Ranulph wriggled and hung his head. "I suppose it was like the cheese," he said sheepishly. "But, father, I want to go to that farm. Please let me go."

For several weeks Master Nathaniel steadily refused his consent. He kept the boy with him as much as his business and his official duties would permit, trying to find for him occupations and amusements that would teach him a "different tune." For Endymion Leer's words, in spite of their having had so little effect on his spiritual condition, had genuinely and permanently impressed him. However, he could not but see that Ranulph was daily wilting and that his talk was steadily becoming more fantastic; and he began to fear that his own objection to letting him go to the farm sprang merely from a selfish desire to keep him with him.

Hempie, oddly enough, was in favour of his going. The old woman's attitude to the whole affair was a curious one. Nothing would make her believe that it was not fairy fruit that Willy Wisp had given him. She said she had suspected it from the first, but to have mentioned it would have done no good to anyone.

"If it wasn't that what was it then?" she would ask scornfully. "For what is Willy Wisp himself? He left his place—and his wages not paid, too, during the twelve nights of Yule-tide. And when dog or servant leaves, sudden like, at that time, we all know what to think."

"And what are we to think, Hempie?" enquired Master Nathaniel.

At first the old woman would only shake her head and look mysterious. But finally she told him that it was believed in the country districts that, should there be a fairy among the servants, he was bound to return to his own land on one of the twelve nights after the winter solstice; and should there be among the dogs one that belonged to Duke Aubrey's pack, during these nights he would howl and howl, till he was let out of his kennel, and then vanish into the darkness and never be seen again.

Master Nathaniel grunted with impatience.

"Well, it was you dragged the words from my lips, and though you are the Mayor and the Lord High Seneschal, you can't come lording it over my thoughts ... I've a right to them!" cried Hempie, indignantly.

"My good Hempie, if you really believe the boy has eaten ... a certain thing, all I can say is you seem very cheerful about it," growled Master Nathaniel.

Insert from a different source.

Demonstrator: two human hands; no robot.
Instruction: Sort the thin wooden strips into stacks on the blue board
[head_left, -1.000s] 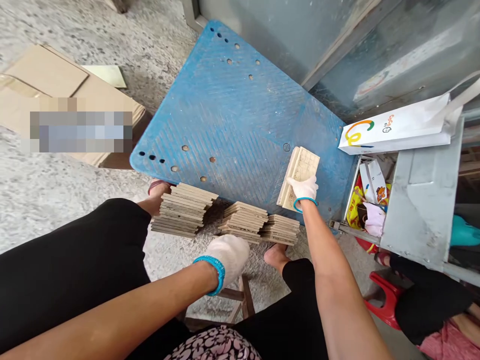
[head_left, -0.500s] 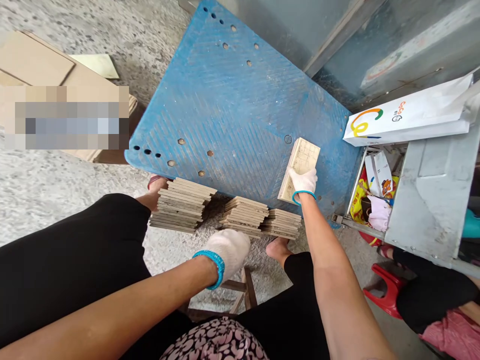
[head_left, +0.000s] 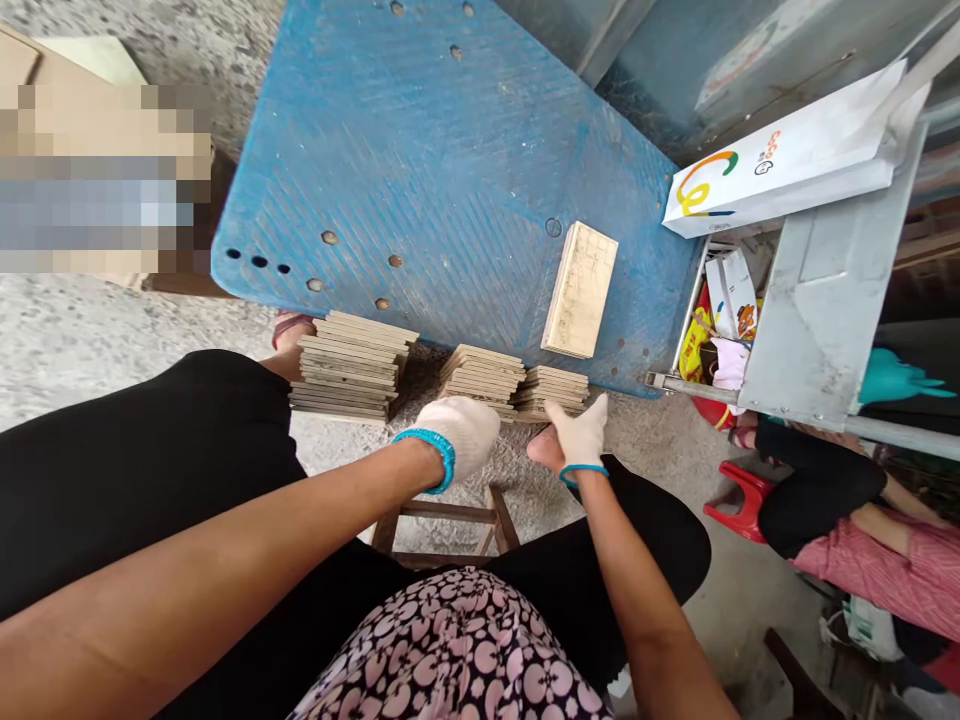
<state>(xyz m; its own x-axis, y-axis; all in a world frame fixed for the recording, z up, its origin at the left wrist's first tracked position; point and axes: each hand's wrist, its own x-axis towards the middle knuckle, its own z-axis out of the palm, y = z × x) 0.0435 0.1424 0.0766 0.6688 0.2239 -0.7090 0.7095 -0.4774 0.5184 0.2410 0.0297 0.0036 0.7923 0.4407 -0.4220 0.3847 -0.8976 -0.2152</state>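
Through the camera I see my right hand point(head_left: 583, 432), thumb and fingers spread, near the rightmost stack of slabs point(head_left: 553, 390), contact unclear. My left hand point(head_left: 463, 435) curls beside the middle stack point(head_left: 482, 376); I cannot tell its grip. Beige slabs point(head_left: 580, 292) lie on the blue board point(head_left: 412, 150).

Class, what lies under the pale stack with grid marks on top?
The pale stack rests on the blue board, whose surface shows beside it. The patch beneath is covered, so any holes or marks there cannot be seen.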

"And what good would it do my pulling a long face and looking like one of the old statues in the fields of Grammary I should like to know?" flashed back Hempie. And then she added, with a meaning nod, "Besides, whatever happens, no harm can ever come to a Chanticleer. While Lud stands the Chanticleers will thrive. So come rough, come smooth, you won't find me worrying. But if I was you, Master Nat, I'd give the boy his way. There's nothing like his own way for a sick person—be he child or grown man. His own way to a sick man is what grass is to a sick dog."

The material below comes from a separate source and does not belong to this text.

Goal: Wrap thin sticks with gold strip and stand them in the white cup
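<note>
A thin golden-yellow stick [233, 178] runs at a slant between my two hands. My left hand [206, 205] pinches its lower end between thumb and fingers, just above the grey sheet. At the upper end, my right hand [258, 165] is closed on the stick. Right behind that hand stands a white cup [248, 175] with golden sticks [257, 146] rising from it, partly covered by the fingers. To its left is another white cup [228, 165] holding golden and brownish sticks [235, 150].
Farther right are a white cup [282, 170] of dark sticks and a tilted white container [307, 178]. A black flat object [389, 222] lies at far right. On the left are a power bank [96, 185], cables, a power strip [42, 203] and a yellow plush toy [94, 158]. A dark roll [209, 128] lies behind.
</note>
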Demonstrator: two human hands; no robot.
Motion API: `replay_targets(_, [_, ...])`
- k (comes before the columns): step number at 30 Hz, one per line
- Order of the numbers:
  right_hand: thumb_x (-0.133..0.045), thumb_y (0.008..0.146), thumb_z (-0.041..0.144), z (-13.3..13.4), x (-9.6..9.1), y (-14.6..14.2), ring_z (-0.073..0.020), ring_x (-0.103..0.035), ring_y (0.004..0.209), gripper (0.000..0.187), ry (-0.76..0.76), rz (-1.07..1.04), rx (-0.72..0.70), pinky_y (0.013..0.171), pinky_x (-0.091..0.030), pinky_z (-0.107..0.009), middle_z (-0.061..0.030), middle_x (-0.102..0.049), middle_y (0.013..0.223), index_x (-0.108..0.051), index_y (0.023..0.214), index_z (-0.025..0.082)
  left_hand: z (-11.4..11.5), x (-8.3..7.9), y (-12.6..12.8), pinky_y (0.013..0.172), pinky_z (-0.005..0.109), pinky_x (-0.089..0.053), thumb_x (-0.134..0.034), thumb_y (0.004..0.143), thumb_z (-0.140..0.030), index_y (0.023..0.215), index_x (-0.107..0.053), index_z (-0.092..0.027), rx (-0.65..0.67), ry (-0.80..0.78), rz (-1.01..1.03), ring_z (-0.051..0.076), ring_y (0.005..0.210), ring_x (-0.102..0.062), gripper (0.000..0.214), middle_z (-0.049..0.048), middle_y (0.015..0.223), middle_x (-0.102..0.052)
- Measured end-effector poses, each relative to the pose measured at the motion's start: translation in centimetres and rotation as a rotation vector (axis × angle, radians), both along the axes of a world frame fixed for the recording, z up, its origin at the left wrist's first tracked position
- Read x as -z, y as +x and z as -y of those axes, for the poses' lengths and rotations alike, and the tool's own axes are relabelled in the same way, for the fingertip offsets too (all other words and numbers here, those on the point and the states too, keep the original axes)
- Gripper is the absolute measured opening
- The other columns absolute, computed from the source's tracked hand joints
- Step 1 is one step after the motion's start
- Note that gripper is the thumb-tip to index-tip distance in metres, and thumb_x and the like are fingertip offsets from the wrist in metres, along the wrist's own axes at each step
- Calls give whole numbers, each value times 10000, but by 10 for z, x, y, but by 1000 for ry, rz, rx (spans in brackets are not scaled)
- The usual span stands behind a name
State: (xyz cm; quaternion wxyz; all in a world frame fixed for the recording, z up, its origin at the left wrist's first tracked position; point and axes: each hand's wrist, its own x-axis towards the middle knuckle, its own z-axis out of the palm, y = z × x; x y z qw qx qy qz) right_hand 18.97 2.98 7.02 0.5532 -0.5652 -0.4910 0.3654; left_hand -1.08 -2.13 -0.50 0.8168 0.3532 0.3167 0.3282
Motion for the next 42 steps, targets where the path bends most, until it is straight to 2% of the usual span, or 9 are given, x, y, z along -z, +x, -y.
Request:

Hempie's opinion influenced Master Nathaniel more than he would like to admit; but it was a talk he had with Mumchance, the captain of the Lud Yeomanry, that finally induced him to let Ranulph have his way.

The Yeomanry combined the duties of a garrison with those of a police corps, and Master Nathaniel had charged their captain to try and find the whereabouts of Willy Wisp.

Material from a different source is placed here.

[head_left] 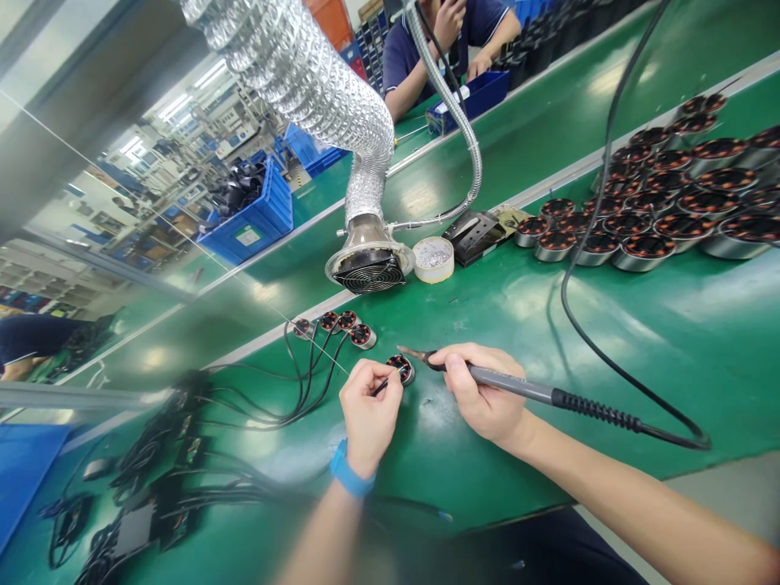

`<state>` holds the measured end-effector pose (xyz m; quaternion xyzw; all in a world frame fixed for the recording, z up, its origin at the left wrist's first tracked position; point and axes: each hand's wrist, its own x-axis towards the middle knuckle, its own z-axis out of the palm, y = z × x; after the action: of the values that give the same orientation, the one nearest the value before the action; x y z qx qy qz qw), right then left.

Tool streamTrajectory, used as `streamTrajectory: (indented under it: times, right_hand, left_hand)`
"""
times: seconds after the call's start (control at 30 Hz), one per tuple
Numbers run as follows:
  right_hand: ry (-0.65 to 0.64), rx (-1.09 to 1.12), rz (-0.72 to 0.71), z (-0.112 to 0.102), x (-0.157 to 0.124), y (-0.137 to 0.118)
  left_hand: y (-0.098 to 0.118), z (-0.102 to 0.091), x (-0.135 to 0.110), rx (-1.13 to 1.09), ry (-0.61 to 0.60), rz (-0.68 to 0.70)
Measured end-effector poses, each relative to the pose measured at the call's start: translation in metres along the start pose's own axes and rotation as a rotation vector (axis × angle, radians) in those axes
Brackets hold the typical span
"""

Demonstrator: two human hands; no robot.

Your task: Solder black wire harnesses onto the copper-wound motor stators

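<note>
Well, the left hand (370, 414) is closed in a tight pinch on a thin black wire (381, 386), whose end is too small to make out, and a blue wristband (350, 473) circles that wrist; the right hand (484, 392) grasps a grey soldering iron (509, 380) like a pen, its tip reaching left to just above a small brushless motor (400, 368); that motor lies on the green bench mat (670, 341) just beyond the left hand's fingertips; the iron's black cord (600, 353) loops away to the right and up the bench; close by, to the left, stand three more motors (363, 335), their black leads (305, 382) trailing down to a tangle of small circuit boards (134, 528); farther up the bench sit a silver fume duct (366, 162) ending in a fan intake (369, 268), a round tin of solder (434, 258), a metal iron stand (472, 236) and a large crowd of motors (670, 195); past a blue crate (249, 215), a co-worker (439, 49) sits behind a blue tray (469, 101).
</note>
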<state>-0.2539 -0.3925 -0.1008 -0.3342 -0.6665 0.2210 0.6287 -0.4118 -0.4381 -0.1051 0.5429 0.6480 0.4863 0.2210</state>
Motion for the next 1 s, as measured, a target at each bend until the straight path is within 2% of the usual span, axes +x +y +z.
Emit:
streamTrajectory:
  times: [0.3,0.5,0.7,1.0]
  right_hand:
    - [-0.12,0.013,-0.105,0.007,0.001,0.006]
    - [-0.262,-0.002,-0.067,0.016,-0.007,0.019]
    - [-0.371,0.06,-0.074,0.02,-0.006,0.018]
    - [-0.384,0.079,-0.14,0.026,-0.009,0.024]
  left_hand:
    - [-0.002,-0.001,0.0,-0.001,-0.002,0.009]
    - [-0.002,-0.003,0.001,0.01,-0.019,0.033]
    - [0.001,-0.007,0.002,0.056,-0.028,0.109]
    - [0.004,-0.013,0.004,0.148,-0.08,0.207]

It turned out that the rogue was quite familiar to the Yeomanry, and Mumchance confirmed what Endymion Leer had said about his having turned the town upside down with his pranks during the few months he had been in Master Nathaniel's service. But since his disappearance at Yule-tide, nothing had been seen or heard of him in Lud-in-the-Mist, and Mumchance could find no traces of him.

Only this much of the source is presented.